(ASSIGNMENT):
Every line from the start of the listing below through the line that contains "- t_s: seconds" is to be reproduced word for word.

(DATA SHOWN):
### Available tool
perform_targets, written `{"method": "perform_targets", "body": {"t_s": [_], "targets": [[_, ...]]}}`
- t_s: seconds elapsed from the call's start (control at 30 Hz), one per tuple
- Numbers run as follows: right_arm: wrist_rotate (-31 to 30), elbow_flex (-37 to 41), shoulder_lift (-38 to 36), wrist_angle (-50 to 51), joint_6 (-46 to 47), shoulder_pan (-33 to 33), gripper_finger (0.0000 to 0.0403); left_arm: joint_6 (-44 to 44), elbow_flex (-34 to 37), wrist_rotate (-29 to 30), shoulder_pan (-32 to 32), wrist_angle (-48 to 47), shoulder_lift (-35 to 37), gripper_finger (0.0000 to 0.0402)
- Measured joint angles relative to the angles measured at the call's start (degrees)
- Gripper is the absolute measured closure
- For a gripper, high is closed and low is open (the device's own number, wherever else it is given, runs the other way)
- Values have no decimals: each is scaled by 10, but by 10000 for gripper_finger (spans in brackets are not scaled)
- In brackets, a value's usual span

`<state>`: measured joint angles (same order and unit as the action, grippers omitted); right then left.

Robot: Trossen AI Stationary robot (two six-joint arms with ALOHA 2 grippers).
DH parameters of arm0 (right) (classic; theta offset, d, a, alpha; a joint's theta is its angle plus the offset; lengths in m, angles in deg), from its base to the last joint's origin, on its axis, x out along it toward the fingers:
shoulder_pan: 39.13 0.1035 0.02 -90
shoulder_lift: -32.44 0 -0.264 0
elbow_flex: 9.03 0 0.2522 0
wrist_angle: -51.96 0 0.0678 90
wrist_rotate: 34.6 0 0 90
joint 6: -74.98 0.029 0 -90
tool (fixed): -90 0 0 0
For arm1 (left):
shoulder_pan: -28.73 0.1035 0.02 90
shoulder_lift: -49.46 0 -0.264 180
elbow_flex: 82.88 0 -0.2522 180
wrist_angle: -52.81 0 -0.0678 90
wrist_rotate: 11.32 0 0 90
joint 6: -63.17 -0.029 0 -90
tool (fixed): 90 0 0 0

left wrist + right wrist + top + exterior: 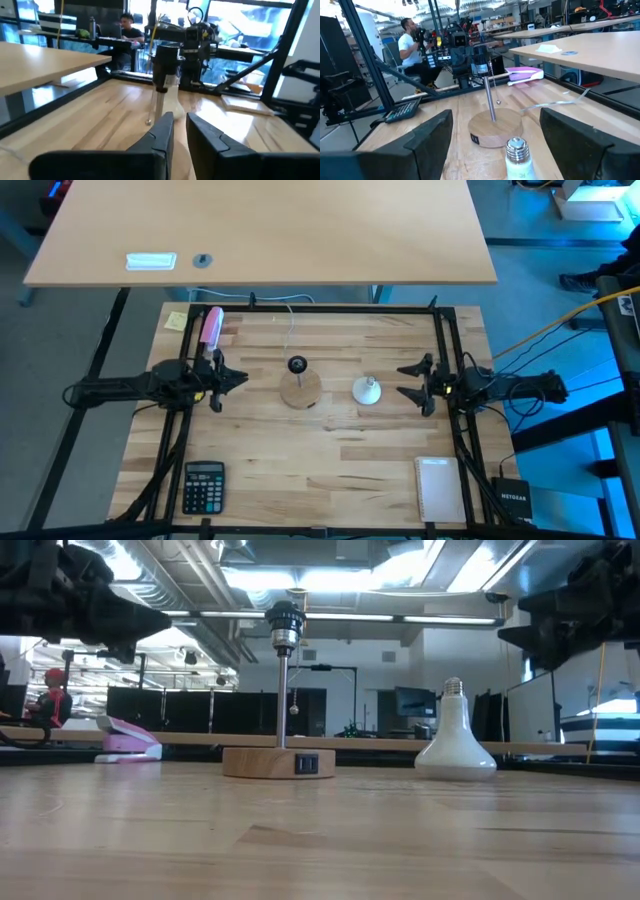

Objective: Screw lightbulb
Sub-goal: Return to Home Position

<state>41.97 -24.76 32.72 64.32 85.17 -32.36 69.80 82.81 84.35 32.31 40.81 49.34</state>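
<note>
The lightbulb (pixel 367 390) stands alone on the table's middle right, its wide white globe (pixel 455 758) down on the wood and its screw base (pixel 453 688) pointing up. Left of it a round wooden disc (pixel 300 388) carries a thin post with a black socket (pixel 284 622) on top. My left gripper (pixel 238 378) hovers shut at the table's left, pointing level toward the disc. My right gripper (pixel 404 380) hovers open at the right, pointing level at the bulb (pixel 519 155), which sits low ahead between its spread fingers without touching them.
A pink stapler (pixel 211 328) and a yellow note (pixel 177 320) lie far left, a calculator (pixel 203 485) near left, a white pad (pixel 438 488) near right. The lamp's cord (pixel 292 330) runs toward the far edge. Black frame rails (pixel 445 350) border the table. A person (pixel 412 47) sits beyond it.
</note>
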Motion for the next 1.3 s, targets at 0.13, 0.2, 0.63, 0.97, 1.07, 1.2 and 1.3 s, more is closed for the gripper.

(ANSWER SECTION):
### Available tool
perform_targets, written `{"method": "perform_targets", "body": {"t_s": [_], "targets": [[_, ...]]}}`
- t_s: seconds elapsed from the call's start (control at 30 Hz), one per tuple

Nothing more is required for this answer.